(Items from a dataset)
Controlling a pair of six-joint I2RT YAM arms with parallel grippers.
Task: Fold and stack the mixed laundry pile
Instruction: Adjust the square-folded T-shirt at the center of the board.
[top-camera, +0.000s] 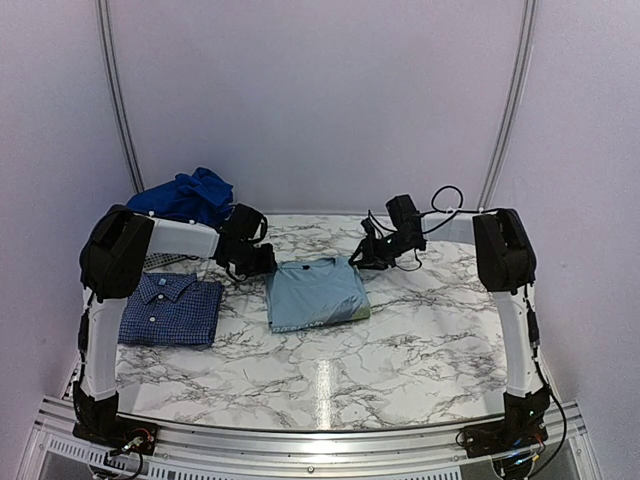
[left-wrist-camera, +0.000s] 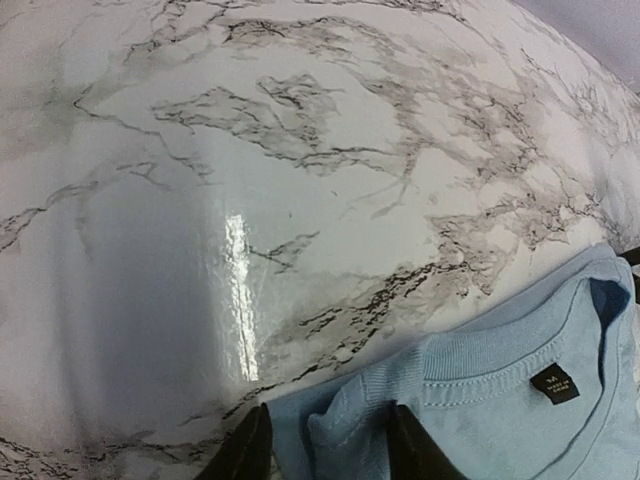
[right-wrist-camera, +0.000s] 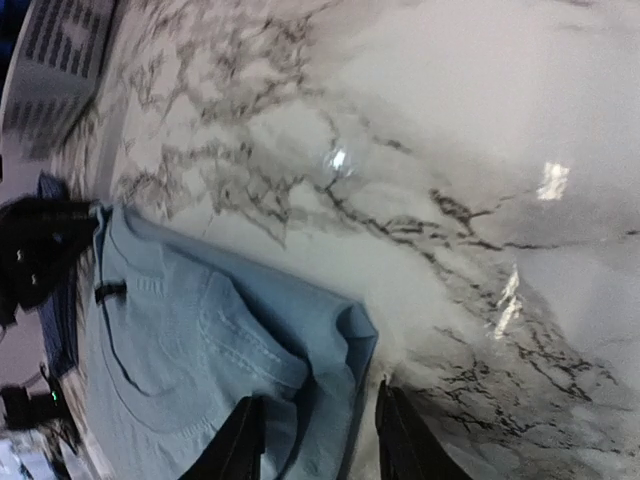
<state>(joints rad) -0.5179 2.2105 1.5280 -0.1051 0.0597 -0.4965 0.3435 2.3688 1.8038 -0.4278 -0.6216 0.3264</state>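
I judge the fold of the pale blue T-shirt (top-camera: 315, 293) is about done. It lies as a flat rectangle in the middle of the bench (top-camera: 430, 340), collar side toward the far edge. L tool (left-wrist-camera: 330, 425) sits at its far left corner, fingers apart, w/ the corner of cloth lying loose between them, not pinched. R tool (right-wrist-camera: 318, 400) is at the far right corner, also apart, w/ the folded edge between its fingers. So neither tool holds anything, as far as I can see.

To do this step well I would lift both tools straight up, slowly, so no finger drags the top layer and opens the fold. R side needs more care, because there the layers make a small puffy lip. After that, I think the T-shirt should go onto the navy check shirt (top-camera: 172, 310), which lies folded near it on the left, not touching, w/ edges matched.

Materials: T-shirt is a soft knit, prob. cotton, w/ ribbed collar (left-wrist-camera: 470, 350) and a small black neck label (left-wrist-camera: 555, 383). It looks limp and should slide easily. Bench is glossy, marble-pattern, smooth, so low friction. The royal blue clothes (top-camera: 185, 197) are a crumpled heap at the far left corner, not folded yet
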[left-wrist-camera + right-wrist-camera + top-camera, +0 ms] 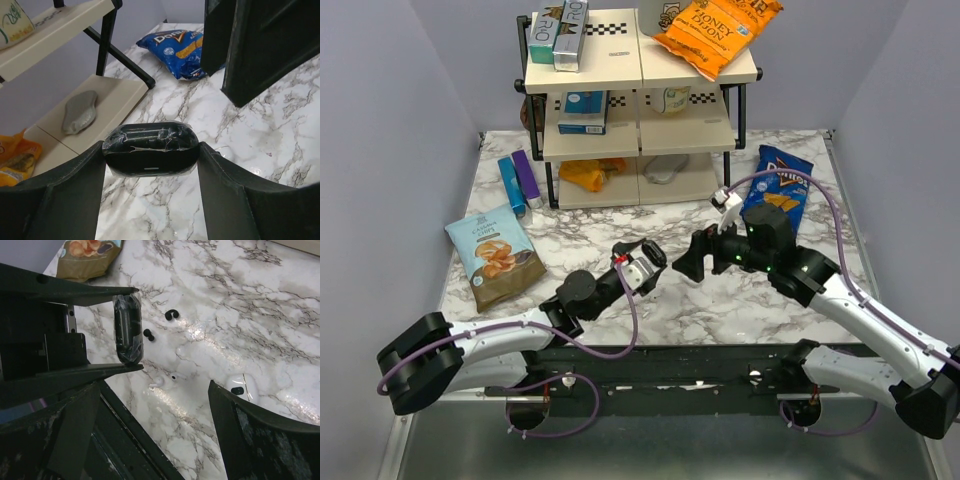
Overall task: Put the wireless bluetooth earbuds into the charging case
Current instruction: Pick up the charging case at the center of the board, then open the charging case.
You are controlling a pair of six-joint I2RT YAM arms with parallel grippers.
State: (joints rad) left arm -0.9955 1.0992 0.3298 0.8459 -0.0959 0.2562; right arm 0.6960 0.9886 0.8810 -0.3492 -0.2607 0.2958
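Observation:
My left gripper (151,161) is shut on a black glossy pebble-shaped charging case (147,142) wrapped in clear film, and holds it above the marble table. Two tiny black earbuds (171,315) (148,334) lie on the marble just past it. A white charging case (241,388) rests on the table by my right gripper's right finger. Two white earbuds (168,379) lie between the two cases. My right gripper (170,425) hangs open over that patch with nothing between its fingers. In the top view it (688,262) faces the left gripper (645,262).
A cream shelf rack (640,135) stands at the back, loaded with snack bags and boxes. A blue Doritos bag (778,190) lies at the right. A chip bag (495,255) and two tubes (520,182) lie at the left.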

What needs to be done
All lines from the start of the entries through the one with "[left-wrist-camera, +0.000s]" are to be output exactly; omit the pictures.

Written response
Controlling a pair of six-joint I2RT YAM arms with parallel grippers.
Task: Fold and stack the mixed laundry pile
Instruction: Adjust the square-folded T-shirt at the center of the board.
[top-camera, +0.000s] 
[left-wrist-camera, +0.000s] 

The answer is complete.